Exercise details:
Every entry needs to be duplicated exactly.

Data for this task:
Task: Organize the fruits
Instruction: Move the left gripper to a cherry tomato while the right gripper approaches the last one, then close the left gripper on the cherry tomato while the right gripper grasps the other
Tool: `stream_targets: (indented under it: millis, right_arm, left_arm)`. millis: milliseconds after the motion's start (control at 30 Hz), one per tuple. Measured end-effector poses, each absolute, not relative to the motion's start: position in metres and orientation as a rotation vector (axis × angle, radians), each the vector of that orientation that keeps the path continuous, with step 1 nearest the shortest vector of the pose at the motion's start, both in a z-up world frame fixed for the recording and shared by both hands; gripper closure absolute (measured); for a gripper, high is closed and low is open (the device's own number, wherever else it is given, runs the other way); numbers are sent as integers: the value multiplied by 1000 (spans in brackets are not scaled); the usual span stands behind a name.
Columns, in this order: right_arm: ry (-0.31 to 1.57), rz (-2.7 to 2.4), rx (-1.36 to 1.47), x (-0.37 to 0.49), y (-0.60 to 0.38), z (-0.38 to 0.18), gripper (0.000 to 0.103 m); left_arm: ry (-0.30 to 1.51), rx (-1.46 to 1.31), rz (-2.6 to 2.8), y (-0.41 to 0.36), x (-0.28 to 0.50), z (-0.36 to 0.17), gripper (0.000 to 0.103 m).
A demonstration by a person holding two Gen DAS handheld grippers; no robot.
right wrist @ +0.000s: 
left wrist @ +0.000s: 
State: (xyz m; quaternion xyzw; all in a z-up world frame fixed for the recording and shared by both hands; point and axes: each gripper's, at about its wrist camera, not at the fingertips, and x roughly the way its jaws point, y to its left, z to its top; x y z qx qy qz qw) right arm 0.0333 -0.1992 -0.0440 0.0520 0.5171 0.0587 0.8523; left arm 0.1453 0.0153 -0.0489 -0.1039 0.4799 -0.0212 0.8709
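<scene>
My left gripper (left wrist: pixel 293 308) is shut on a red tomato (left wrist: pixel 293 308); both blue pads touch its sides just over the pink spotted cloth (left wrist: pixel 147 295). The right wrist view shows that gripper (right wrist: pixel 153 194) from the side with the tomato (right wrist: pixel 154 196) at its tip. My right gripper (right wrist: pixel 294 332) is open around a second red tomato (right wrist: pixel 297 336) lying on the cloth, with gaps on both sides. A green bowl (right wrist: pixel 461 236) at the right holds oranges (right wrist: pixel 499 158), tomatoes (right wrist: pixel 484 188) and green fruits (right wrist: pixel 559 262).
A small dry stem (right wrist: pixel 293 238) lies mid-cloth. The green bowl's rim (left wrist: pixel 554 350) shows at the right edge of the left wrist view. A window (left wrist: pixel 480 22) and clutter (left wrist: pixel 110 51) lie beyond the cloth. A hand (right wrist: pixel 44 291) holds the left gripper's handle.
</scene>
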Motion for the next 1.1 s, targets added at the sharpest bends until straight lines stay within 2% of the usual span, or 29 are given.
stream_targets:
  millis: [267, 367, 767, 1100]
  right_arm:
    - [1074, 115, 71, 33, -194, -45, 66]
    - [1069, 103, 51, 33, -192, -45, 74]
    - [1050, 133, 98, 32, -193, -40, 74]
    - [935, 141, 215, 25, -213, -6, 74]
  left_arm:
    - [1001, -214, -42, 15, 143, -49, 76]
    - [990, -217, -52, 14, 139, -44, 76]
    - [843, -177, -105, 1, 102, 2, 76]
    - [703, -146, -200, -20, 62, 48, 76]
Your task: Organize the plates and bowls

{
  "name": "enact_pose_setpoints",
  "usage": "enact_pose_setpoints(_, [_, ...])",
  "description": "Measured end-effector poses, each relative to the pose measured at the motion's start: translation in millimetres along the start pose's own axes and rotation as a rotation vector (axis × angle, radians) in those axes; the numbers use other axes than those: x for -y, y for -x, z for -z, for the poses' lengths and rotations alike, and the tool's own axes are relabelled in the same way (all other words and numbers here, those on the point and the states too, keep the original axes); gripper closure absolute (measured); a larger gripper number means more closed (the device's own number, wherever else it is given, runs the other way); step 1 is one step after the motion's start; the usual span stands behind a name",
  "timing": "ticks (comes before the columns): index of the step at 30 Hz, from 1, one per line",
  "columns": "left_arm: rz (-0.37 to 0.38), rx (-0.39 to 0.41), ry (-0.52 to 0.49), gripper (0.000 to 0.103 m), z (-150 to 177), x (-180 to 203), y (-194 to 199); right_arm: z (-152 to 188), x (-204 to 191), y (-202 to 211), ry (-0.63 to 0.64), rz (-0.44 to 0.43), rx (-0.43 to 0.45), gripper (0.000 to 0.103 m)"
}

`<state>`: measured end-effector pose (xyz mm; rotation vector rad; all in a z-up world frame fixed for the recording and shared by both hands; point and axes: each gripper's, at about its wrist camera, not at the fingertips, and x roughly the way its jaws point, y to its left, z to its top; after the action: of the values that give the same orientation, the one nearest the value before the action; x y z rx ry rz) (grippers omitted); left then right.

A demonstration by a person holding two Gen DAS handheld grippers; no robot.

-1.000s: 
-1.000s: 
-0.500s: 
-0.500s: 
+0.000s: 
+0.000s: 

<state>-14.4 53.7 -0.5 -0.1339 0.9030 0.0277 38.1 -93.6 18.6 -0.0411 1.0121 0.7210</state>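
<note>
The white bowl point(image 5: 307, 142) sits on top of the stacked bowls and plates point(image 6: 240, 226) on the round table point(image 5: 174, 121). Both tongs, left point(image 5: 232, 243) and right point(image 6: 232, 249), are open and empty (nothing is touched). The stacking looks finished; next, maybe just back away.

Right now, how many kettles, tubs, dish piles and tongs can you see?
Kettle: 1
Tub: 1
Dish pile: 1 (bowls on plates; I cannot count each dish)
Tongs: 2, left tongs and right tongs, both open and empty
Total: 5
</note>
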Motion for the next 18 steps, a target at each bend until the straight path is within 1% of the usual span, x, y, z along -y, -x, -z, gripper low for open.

Answer below:
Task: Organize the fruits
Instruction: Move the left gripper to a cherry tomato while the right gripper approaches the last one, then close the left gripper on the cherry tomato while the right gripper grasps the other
Tool: `stream_targets: (indented under it: millis, right_arm, left_arm)`. millis: milliseconds after the motion's start (control at 30 Hz), one per tuple. Measured end-effector poses, each absolute, not relative to the motion's start: position in metres and orientation as a rotation vector (axis × angle, radians), each the vector of that orientation that keeps the path continuous, with step 1 nearest the shortest vector of the pose at the motion's start, both in a z-up world frame fixed for the recording and shared by both hands; gripper closure absolute (measured); for a gripper, high is closed and low is open (the device's own number, wherever else it is given, runs the other way); numbers are sent as integers: the value multiplied by 1000 (spans in brackets are not scaled); the usual span stands behind a name.
Columns, in this order: right_arm: ry (-0.31 to 1.57), rz (-2.7 to 2.4), rx (-1.36 to 1.47), x (-0.37 to 0.49), y (-0.60 to 0.38), z (-0.38 to 0.18), gripper (0.000 to 0.103 m); left_arm: ry (-0.30 to 1.51), rx (-1.46 to 1.31), rz (-2.6 to 2.8), y (-0.41 to 0.36), x (-0.28 to 0.50), z (-0.36 to 0.17), gripper (0.000 to 0.103 m).
A demonstration by a person holding two Gen DAS handheld grippers; no robot.
right wrist @ +0.000s: 
left wrist @ +0.000s: 
State: (xyz m; quaternion xyzw; all in a z-up world frame fixed for the recording and shared by both hands; point and axes: each gripper's, at about its wrist camera, not at the fingertips, and x roughly the way its jaws point, y to its left, z to its top; x y z qx qy qz qw) right arm 0.0333 -0.1992 -0.0440 0.0520 0.5171 0.0587 0.8523; left arm 0.1453 0.0153 -0.0489 -0.1039 0.4799 -0.0212 0.8709
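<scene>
My left gripper (left wrist: pixel 293 308) is shut on a red tomato (left wrist: pixel 293 308); both blue pads touch its sides just over the pink spotted cloth (left wrist: pixel 147 295). The right wrist view shows that gripper (right wrist: pixel 153 194) from the side with the tomato (right wrist: pixel 154 196) at its tip. My right gripper (right wrist: pixel 294 332) is open around a second red tomato (right wrist: pixel 297 336) lying on the cloth, with gaps on both sides. A green bowl (right wrist: pixel 461 236) at the right holds oranges (right wrist: pixel 499 158), tomatoes (right wrist: pixel 484 188) and green fruits (right wrist: pixel 559 262).
A small dry stem (right wrist: pixel 293 238) lies mid-cloth. The green bowl's rim (left wrist: pixel 554 350) shows at the right edge of the left wrist view. A window (left wrist: pixel 480 22) and clutter (left wrist: pixel 110 51) lie beyond the cloth. A hand (right wrist: pixel 44 291) holds the left gripper's handle.
</scene>
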Motion for the next 1.1 s, targets added at the sharpest bends until straight lines stay within 2% of the usual span, or 29 are given.
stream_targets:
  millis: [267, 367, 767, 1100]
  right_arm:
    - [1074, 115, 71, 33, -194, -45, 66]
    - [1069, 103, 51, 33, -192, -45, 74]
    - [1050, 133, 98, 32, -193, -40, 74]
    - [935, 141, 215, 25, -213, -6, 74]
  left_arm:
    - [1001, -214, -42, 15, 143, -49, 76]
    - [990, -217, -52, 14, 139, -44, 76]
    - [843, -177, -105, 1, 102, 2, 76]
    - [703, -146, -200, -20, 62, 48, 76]
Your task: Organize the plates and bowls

{
  "name": "enact_pose_setpoints",
  "usage": "enact_pose_setpoints(_, [_, ...])",
  "description": "Measured end-effector poses, each relative to the pose measured at the motion's start: translation in millimetres along the start pose's own axes and rotation as a rotation vector (axis × angle, radians) in those axes; the numbers use other axes than those: x for -y, y for -x, z for -z, for the poses' lengths and rotations alike, and the tool's own axes are relabelled in the same way (all other words and numbers here, those on the point and the states too, keep the original axes); gripper closure absolute (measured); a larger gripper number means more closed (the device's own number, wherever else it is given, runs the other way); step 1 is one step after the motion's start; the usual span stands behind a name",
  "timing": "ticks (comes before the columns): index of the step at 30 Hz, from 1, one per line",
  "columns": "left_arm: rz (-0.37 to 0.38), rx (-0.39 to 0.41), ry (-0.52 to 0.49), gripper (0.000 to 0.103 m), z (-150 to 177), x (-180 to 203), y (-194 to 199); right_arm: z (-152 to 188), x (-204 to 191), y (-202 to 211), ry (-0.63 to 0.64), rz (-0.44 to 0.43), rx (-0.43 to 0.45), gripper (0.000 to 0.103 m)"
}

`<state>`: measured end-effector pose (xyz mm; rotation vector rad; all in a z-up world frame fixed for the recording and shared by both hands; point and axes: each gripper's, at about its wrist camera, not at the fingertips, and x roughly the way its jaws point, y to its left, z to its top; after the action: of the values that give the same orientation, the one nearest the value before the action; x y z rx ry rz) (grippers omitted); left then right.

A demonstration by a person holding two Gen DAS handheld grippers; no robot.

-1.000s: 
-1.000s: 
-0.500s: 
-0.500s: 
+0.000s: 
+0.000s: 

<state>-14.4 53.7 -0.5 -0.1339 0.9030 0.0277 38.1 -93.6 18.6 -0.0411 1.0121 0.7210</state>
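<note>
The white bowl point(image 5: 307, 142) sits on top of the stacked bowls and plates point(image 6: 240, 226) on the round table point(image 5: 174, 121). Both tongs, left point(image 5: 232, 243) and right point(image 6: 232, 249), are open and empty (nothing is touched). The stacking looks finished; next, maybe just back away.

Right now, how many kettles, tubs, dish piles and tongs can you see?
Kettle: 1
Tub: 1
Dish pile: 1 (bowls on plates; I cannot count each dish)
Tongs: 2, left tongs and right tongs, both open and empty
Total: 5
</note>
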Motion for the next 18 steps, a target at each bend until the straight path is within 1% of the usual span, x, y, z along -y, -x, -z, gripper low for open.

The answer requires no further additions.